## Work required:
Only the lines with "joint" in them need to be copied from the listing.

## Given data:
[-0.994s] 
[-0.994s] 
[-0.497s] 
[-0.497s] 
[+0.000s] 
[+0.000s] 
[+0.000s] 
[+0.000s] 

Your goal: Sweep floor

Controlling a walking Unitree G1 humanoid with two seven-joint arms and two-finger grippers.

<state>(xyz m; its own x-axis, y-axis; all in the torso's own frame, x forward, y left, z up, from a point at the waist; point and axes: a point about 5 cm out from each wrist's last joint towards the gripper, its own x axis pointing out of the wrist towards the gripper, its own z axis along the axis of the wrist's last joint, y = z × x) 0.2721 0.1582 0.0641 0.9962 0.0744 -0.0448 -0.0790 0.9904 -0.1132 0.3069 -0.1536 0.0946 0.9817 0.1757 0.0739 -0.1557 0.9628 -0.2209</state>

## Exercise response:
Controlling a walking Unitree G1 humanoid with two seven-joint arms and two-finger grippers.
<state>(xyz m; its own x-axis, y-axis; all in the torso's own frame, x forward, y left, z up, from a point at the waist; point and axes: a point about 5 cm out from each wrist's last joint towards the gripper, its own x axis pointing out of the wrist towards the gripper, its own z axis along the axis of the wrist's last joint, y = z × x) 0.2721 0.1582 0.0641 0.9962 0.0744 -0.0448 -0.0790 0.9904 -0.1132 0.3069 -0.1536 0.0946 0.9817 0.1757 0.0739 -0.1557 0.9628 -0.2209</state>

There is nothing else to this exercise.